关 键 词:ARIMA模型  结核病  流行病学特征  新型冠状病毒肺炎
收稿时间:2022-02-22

Prediction and analysis of epidemic trend of tuberculosis before and after the COVID-19 pandemic based on ARIMA
LE Bo-xin,LIU Xiao-feng,WANG Na,HU Wei-hong,FENG Tai-cong,CAI Bo. Prediction and analysis of epidemic trend of tuberculosis before and after the COVID-19 pandemic based on ARIMA[J]. Practical Preventive Medicine, 2022, 29(11): 1299-1302. DOI: 10.3969/j.issn.1006-3110.2022.11.005
Authors:LE Bo-xin  LIU Xiao-feng  WANG Na  HU Wei-hong  FENG Tai-cong  CAI Bo
Affiliation:Baoshan District Center for Disease Control and Prevention, Shanghai 201901, China
Abstract:Objective To construct a seasonal ARIMA model, to explore the impact of coronavirus disease 2019 (COVID-19) on the epidemic characteristics of tuberculosis, and to predict the incidence trend of tuberculosis in Baoshan District, Shanghai. Methods Data about the monthly incidence rate of tuberculosis in Baoshan District of Shanghai from 2009 to 2021 were collected, and a seasonal ARIMA model was constructed to verify the effect of the prediction model, and the causes of the prediction error were analyzed.

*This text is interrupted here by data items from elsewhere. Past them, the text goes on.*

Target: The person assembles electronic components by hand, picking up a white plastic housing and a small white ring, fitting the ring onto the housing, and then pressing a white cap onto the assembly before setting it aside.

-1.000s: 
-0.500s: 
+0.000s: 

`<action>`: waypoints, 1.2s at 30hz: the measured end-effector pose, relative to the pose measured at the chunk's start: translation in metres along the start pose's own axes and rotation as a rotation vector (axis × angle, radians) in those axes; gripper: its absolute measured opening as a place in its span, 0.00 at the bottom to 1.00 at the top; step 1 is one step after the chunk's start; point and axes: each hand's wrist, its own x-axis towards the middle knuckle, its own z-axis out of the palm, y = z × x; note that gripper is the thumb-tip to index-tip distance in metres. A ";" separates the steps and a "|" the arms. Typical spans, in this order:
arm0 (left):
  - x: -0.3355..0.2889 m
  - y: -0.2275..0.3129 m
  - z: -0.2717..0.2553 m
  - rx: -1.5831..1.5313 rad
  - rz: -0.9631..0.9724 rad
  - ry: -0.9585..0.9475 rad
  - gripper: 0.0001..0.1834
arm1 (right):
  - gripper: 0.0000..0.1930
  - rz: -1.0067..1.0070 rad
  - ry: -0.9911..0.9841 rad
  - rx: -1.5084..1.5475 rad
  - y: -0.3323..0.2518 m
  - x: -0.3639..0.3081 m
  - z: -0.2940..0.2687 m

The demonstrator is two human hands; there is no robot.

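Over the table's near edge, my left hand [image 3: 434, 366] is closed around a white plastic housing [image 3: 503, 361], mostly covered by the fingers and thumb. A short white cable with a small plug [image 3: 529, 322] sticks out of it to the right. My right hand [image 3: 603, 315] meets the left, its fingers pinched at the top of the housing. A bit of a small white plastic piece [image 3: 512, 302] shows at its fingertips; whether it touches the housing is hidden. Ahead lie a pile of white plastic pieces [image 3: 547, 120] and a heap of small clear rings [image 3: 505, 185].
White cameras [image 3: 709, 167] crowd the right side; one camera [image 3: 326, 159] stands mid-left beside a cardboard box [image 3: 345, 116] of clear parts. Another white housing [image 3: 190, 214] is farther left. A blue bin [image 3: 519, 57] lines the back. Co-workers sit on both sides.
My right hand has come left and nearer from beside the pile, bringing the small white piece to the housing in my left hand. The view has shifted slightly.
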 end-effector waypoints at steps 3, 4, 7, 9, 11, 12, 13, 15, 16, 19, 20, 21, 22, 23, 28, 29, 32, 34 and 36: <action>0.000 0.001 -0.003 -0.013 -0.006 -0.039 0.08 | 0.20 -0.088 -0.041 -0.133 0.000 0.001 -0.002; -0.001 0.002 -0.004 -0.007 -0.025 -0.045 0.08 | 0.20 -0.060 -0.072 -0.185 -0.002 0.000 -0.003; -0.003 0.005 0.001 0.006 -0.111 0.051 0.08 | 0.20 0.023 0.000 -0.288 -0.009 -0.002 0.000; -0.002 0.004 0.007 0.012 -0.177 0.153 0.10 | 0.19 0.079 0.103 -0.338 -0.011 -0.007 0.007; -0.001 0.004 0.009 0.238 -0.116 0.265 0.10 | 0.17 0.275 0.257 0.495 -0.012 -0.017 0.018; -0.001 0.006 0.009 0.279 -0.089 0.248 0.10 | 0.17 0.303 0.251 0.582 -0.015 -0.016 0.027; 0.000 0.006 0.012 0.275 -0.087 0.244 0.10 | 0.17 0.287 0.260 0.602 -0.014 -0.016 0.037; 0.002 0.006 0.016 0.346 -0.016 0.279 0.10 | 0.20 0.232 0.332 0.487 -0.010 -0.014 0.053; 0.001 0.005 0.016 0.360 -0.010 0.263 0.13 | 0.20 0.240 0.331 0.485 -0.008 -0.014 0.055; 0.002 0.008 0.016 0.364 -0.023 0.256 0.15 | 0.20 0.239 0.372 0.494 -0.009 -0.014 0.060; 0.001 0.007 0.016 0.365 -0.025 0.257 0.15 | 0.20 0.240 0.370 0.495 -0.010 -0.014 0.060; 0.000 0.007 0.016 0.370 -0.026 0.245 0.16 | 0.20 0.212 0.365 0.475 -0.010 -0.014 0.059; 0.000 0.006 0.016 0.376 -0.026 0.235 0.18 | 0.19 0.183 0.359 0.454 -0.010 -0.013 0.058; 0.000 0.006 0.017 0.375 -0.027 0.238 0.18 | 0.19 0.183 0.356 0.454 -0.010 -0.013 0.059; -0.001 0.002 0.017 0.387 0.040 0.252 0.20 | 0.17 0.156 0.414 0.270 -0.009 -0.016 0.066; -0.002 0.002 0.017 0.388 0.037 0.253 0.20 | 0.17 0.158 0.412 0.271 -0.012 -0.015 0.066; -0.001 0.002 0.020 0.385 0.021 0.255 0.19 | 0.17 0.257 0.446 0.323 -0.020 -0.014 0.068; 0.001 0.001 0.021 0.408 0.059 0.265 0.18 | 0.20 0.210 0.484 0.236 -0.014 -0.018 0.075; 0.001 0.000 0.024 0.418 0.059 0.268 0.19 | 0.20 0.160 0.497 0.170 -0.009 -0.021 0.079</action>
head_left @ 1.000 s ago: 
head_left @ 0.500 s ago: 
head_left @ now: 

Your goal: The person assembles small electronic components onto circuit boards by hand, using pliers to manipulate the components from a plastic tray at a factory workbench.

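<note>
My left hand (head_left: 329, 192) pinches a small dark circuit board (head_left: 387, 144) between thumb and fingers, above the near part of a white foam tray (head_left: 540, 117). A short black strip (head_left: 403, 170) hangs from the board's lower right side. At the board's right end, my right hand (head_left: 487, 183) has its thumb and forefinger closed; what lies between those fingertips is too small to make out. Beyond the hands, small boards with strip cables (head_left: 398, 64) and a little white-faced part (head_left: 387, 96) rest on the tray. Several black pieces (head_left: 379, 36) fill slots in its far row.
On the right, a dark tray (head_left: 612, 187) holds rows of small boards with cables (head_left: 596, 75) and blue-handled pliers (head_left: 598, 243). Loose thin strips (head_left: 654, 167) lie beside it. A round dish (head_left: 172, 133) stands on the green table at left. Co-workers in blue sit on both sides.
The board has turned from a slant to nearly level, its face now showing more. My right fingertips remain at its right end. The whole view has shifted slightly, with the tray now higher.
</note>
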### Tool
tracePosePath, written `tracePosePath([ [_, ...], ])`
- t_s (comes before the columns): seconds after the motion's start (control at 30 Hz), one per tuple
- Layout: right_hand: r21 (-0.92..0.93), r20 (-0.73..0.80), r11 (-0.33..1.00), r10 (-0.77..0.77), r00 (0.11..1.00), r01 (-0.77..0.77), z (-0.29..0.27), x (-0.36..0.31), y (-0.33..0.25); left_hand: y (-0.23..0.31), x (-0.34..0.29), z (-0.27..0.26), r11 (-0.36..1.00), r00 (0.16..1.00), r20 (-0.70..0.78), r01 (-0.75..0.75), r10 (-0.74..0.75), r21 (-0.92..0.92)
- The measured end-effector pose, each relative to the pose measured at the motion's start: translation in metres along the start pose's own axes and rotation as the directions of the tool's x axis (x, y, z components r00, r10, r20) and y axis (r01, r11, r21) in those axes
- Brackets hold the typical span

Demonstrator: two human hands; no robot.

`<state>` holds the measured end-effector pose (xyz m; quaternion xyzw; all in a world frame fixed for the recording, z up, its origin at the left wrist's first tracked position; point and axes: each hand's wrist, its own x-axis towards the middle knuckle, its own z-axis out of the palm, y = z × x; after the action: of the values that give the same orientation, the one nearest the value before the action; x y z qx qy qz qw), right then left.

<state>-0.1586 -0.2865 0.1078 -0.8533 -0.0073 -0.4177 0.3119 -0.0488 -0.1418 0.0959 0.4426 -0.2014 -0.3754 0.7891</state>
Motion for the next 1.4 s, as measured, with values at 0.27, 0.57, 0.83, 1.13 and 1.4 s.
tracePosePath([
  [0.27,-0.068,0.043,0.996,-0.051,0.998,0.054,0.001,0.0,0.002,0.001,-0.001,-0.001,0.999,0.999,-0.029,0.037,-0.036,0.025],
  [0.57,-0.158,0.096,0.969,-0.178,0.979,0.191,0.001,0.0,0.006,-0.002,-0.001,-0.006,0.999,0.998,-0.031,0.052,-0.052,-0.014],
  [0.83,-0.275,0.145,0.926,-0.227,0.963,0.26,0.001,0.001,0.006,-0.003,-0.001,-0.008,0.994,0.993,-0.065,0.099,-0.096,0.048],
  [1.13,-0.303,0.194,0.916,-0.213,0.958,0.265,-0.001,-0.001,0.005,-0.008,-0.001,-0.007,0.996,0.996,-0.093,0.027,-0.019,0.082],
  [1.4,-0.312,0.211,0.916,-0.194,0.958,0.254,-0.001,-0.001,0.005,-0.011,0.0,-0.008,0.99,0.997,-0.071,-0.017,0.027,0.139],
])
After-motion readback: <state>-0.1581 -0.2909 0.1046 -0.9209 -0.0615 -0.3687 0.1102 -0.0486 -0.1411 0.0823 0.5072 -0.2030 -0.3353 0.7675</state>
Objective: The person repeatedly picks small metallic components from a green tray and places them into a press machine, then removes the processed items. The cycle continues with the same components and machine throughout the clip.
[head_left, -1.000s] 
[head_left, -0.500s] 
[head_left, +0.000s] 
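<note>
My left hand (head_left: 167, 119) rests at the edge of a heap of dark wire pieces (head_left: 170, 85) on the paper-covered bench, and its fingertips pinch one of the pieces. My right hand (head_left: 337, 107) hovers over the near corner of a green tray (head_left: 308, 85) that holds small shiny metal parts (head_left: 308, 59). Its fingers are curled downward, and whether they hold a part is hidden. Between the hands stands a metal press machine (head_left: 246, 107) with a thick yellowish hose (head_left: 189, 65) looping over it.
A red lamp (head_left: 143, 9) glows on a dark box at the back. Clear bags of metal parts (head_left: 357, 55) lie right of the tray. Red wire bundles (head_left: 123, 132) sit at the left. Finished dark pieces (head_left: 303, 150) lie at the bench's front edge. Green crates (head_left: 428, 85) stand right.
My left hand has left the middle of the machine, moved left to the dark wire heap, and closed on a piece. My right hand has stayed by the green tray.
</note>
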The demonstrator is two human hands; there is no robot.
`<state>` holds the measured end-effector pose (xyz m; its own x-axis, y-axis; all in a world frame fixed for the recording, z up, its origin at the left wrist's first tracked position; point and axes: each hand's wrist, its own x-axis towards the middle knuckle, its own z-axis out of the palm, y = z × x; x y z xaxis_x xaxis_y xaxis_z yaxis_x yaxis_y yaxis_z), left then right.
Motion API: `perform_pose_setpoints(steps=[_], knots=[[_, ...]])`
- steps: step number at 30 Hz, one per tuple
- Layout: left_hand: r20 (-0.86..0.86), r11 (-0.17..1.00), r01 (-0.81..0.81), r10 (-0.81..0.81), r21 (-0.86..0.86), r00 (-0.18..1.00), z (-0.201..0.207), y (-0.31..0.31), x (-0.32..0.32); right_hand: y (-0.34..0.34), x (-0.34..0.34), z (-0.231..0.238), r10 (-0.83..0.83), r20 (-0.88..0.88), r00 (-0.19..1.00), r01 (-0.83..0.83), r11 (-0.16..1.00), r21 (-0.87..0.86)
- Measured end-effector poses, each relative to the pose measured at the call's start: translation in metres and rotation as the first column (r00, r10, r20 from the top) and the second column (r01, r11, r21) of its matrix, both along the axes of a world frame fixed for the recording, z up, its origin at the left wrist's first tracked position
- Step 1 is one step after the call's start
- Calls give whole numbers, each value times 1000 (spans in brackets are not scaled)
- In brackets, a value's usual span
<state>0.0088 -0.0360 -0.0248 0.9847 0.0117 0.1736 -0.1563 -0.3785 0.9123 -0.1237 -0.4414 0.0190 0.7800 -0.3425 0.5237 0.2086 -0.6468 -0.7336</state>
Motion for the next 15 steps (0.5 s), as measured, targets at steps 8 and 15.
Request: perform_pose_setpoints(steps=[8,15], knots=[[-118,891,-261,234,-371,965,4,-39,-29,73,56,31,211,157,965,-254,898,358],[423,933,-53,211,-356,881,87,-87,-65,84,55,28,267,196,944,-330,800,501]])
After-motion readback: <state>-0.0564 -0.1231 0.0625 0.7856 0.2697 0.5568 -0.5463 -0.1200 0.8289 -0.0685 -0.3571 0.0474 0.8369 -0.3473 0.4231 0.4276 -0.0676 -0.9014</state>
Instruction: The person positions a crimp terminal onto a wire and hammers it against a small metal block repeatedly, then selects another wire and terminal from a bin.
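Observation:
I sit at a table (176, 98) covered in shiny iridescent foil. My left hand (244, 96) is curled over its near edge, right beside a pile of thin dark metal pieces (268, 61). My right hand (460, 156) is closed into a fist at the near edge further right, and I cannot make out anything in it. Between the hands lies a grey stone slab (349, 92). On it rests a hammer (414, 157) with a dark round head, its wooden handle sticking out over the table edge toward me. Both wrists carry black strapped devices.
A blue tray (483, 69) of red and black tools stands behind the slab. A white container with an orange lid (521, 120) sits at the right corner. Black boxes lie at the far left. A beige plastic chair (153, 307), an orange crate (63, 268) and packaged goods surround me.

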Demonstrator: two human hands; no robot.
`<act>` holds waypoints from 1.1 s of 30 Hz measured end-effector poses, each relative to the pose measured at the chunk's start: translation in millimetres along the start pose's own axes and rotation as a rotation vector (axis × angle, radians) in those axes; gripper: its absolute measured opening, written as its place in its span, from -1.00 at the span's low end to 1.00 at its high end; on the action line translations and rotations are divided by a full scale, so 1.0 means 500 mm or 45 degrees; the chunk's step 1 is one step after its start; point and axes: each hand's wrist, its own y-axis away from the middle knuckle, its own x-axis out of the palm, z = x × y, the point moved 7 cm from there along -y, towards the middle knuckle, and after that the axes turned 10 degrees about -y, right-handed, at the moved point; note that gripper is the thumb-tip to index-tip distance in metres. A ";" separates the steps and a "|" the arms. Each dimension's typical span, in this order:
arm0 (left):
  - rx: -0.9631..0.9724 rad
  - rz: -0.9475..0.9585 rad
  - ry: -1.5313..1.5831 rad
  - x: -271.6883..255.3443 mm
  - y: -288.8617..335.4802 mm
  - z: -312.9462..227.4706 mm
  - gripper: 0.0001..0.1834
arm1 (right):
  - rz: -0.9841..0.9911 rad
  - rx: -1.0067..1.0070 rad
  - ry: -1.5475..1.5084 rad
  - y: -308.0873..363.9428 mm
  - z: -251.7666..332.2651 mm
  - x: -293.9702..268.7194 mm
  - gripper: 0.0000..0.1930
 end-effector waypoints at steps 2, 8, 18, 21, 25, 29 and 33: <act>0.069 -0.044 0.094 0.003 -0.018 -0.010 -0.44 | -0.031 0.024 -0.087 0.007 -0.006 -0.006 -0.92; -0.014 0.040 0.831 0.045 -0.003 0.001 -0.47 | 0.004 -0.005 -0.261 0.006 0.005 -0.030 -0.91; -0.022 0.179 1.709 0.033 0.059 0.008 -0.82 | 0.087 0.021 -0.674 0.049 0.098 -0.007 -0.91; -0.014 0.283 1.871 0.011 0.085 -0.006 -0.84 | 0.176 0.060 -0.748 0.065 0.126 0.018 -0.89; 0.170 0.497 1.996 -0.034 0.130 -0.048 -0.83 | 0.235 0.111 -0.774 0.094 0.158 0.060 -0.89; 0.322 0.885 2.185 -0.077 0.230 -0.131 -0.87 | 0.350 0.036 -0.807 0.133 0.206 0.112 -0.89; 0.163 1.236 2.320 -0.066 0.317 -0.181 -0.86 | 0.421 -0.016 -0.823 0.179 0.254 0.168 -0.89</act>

Results The monthly incidence model of tuberculosis in Baoshan District was ARIMA (2,0,0)(0,1,1)12, with the lowest BIC, Ljung-Box statistic Q=23.127, P=0.081, and the residual order was white noise. The actual monthly incidence rates in 2019 were basically consistent with the predicted values, and all were within the 95% confidence interval of the predicted value. Due to the impact of the COVID-19 pandemic, there was a large difference between the observed values and the predicted values in the past two years, and the observed values in February 2021 were outside the 95% confidence interval of the fitted values. Conclusion ARIMA (2,0,0)(0,1,1)12 model can accurately predict the incidence trend of tuberculosisbefore the COVID-19 pandemic in Baoshan District.However, when affected by the COVID-19 pandemic, the prediction results have a large deviation, which requires re-modeling of tuberculosis incidence data in the post-epidemic era.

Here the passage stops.